[89] Better known under the title of La Chute d'un Ange (The Fallen Angel), the opening of the poem called Jocelyn.

[90] The manuscript in question was an account of the last moments of the Prince de Talleyrand, written by the Abbé Dupanloup, afterwards Bishop of Orleans. The author never printed it, and bequeathed it, with all his papers concerning the Prince de Talleyrand, to M. Hilaire de Lacombe, who sent them to the Abbé Lagrange, afterwards Bishop of Chartres. He only used them for purposes of frequent quotation in the life of the Bishop Dupanloup, which he wrote some years ago, and two chapters of which are devoted to M. de Talleyrand. These papers are now in the possession of M. Bernard de Lacombe. The letter of the Duchesse de Talleyrand, transcribed in this volume, is reproduced here, although I have already published it in Le Temps of April 30, 1908.

[91] M. de Talleyrand had spoken strongly in favour of the Concordat. The Pope was aware of the fact, and on March 10, 1802, addressed a Papal letter to him which authorised him to re-enter civil life, though expressed in somewhat vague terms.
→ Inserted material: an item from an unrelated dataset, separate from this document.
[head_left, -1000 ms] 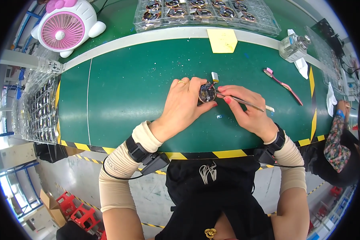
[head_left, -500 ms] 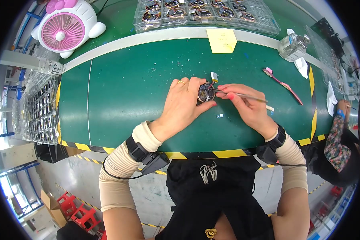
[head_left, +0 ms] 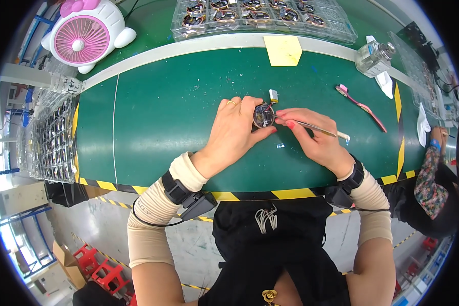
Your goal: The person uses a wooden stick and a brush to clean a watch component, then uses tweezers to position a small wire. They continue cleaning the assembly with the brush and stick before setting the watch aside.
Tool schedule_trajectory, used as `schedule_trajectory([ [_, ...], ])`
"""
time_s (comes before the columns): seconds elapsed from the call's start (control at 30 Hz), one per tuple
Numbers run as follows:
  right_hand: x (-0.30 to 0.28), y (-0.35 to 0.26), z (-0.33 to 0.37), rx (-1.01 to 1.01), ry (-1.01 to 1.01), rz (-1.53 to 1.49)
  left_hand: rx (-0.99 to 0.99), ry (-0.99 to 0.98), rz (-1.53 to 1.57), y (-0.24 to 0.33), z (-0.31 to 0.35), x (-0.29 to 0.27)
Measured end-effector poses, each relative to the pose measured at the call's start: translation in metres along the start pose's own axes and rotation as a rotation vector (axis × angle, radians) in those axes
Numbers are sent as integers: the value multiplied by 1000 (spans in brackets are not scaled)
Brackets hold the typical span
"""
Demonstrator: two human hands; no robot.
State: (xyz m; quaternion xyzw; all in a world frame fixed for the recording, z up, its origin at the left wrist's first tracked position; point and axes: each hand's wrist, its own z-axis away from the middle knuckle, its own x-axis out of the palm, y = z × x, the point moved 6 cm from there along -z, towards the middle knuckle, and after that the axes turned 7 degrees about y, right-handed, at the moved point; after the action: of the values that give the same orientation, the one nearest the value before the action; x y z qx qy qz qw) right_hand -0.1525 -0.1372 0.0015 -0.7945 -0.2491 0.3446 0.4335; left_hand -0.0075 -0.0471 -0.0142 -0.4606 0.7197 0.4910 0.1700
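Over the middle of the green mat, my left hand [head_left: 229, 130] grips a small round electronic assembly [head_left: 263, 116] by its rim, between thumb and fingers. A little silver battery pouch [head_left: 274, 96] sticks out past the far edge of the assembly on short wires. My right hand [head_left: 316, 137] is closed round thin metal tweezers [head_left: 316, 128], whose tip reaches the right side of the assembly. A second stick with a pale end [head_left: 343, 136] shows beside the fingers of that hand; its other end is hidden. On the mat below lies a tiny white-and-blue piece [head_left: 280, 146].
A pink toothbrush [head_left: 362, 108] lies to the right, near a clear bottle [head_left: 374, 58]. A yellow sticky note [head_left: 283, 51] is on the far ledge. Beyond stands a clear tray [head_left: 265, 28] of round assemblies; stacked trays [head_left: 53, 137] and a pink-and-white fan [head_left: 81, 38] are left. Another person's arm [head_left: 431, 178] is far right.
The tweezers' rear end has swung slightly toward me, and my right fingers have shifted a little. My left hand still holds the assembly in nearly the same place.
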Motion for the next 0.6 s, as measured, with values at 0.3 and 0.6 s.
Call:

[92] The Archbishop de Quélen, who was out of sympathy with the Government of 1830, was threatened in 1831 by an insurrection which pillaged the Archbishop's residence in Paris. As he then had no official residence, he took refuge first in the Convent of the Ladies of St. Michel of Paris, and then in that of the Ladies of the Sacré Cœur at Conflans, a short distance outside the town.

[93] The Eighteenth Century.

[94] The funerals of the Prince de Talleyrand, of his brother, the Duc de Talleyrand, and of the little Yolande de Périgord, daughter of the Duc and Duchesse de Valençay, who died in childhood, took place on September 6, 1838, at Valençay. The three coffins were placed in a vault which the Prince de Talleyrand had constructed during his lifetime.

[95] The Prince de Talleyrand's footmen.

[96] Zoé was a negress in the service of the Vicomtesse de Laval, to whom she showed the greatest devotion. In 1838, after the death of the Vicomtesse, Zoé was taken into service by the Duchesse Mathieu de Montmorency, daughter-in-law of Madame de Laval, who lived upon the estate of Bonnétable, where Zoé ended her days in peace.

[97] February 6 is St. Dorothea's Day, the patron saint of the Duchesse de Talleyrand.

[98] The first wife of Prince Christian of Denmark was Princess Charlotte of Mecklenburg-Schwerin. Unfaithful to her husband, she was separated from him in 1809, and divorced by order of the king in 1810. She died in 1840 at Rome, where she had lived after her conversion to Catholicism. She was born in 1784, and married in 1806.